#### [ASSIGNMENT]
Copy each record exactly as it reads, leaving out any pictures it holds.

--- START ---

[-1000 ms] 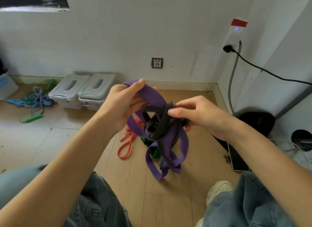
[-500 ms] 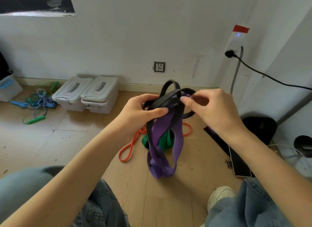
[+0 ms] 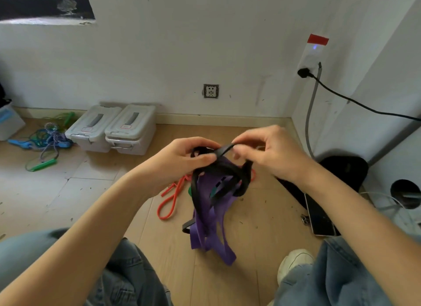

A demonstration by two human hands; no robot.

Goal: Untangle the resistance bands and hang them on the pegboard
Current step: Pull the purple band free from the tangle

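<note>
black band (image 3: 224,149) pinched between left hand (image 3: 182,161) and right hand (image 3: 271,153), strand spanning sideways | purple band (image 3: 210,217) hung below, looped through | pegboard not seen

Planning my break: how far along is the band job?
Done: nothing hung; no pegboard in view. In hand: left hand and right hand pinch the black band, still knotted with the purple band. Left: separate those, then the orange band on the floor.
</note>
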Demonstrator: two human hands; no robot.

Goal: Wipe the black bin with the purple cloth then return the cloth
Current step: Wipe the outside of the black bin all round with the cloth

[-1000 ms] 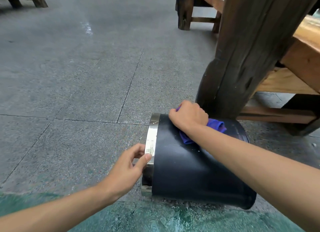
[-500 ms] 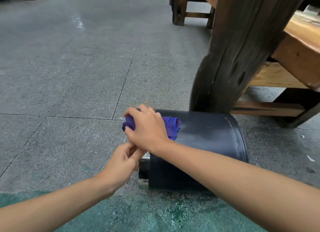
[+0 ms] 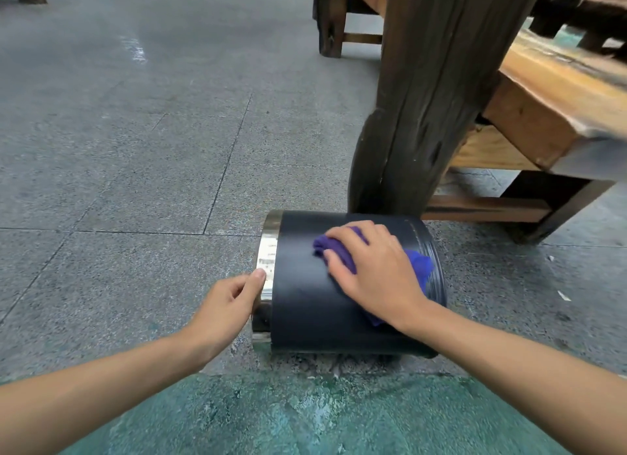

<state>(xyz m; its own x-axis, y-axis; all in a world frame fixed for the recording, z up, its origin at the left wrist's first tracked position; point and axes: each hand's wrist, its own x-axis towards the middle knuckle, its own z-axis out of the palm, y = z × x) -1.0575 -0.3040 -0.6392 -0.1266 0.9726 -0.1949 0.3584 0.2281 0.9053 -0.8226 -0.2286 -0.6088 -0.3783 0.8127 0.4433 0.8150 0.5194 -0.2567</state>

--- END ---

#### [TASK RESPONSE]
[-1000 ms] 
[-500 ms] 
[+0 ms] 

A demonstration by two human hands; no robot.

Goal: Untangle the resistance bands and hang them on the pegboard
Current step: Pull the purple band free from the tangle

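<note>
black band (image 3: 224,149) pinched between left hand (image 3: 182,161) and right hand (image 3: 271,153), strand spanning sideways | purple band (image 3: 210,217) hung below, looped through | pegboard not seen

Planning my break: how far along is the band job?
Done: nothing hung; no pegboard in view. In hand: left hand and right hand pinch the black band, still knotted with the purple band. Left: separate those, then the orange band on the floor.
</note>
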Demonstrator: two human hands; no robot.

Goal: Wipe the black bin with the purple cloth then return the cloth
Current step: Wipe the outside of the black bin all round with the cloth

[-1000 ms] 
[-500 ms] 
[+0 ms] 

<state>(xyz m; its own x-axis, y-axis; all in a world frame fixed for the recording, z up, its origin at the left wrist's first tracked position; point and axes: each hand's wrist, its own x-axis towards the middle knuckle, its own z-axis out of the palm, y = z × x) -1.0575 -0.3040 -0.6392 -0.1266 0.9726 -0.1949 0.3584 0.2281 0.9053 -0.8226 -0.2286 -0.6088 -0.3783 0.8127 0.4433 0.8150 0.5194 -0.2567</state>

Output is complete for this exercise.